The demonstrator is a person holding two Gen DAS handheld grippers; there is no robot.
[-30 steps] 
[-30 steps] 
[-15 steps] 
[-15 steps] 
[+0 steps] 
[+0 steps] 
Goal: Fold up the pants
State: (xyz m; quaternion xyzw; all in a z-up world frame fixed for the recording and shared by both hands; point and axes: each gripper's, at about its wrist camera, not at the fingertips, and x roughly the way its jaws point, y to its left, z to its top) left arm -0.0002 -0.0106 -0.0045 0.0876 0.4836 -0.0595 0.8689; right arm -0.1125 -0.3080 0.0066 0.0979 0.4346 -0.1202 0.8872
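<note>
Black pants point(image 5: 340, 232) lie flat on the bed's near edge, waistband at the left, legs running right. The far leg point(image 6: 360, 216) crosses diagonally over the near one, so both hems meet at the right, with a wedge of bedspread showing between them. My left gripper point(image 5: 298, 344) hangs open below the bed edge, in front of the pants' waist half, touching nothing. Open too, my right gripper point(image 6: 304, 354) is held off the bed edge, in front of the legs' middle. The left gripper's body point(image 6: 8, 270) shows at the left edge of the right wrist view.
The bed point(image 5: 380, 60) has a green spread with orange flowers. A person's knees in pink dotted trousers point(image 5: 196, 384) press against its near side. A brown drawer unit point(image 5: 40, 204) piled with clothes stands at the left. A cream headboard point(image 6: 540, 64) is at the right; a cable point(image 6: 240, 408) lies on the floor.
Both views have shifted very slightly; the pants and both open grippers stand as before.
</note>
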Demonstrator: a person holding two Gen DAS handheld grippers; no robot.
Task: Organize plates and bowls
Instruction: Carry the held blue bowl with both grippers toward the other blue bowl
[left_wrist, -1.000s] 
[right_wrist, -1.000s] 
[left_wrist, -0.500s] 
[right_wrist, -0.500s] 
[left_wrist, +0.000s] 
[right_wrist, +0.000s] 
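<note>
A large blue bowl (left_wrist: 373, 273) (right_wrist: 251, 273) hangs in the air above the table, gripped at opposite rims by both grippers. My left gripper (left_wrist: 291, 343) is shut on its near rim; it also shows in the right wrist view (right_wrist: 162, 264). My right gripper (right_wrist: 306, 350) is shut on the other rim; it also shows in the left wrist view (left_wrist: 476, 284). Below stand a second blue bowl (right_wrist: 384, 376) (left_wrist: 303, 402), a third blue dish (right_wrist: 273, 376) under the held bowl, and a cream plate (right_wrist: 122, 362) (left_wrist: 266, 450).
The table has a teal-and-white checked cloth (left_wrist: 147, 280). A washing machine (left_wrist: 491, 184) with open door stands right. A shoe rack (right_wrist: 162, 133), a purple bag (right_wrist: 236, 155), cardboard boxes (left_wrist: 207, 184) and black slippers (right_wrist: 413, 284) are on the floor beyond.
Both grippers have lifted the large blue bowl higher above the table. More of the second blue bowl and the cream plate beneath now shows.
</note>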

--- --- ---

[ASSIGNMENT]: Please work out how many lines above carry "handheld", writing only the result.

[ANSWER FOR THIS EXERCISE]: 2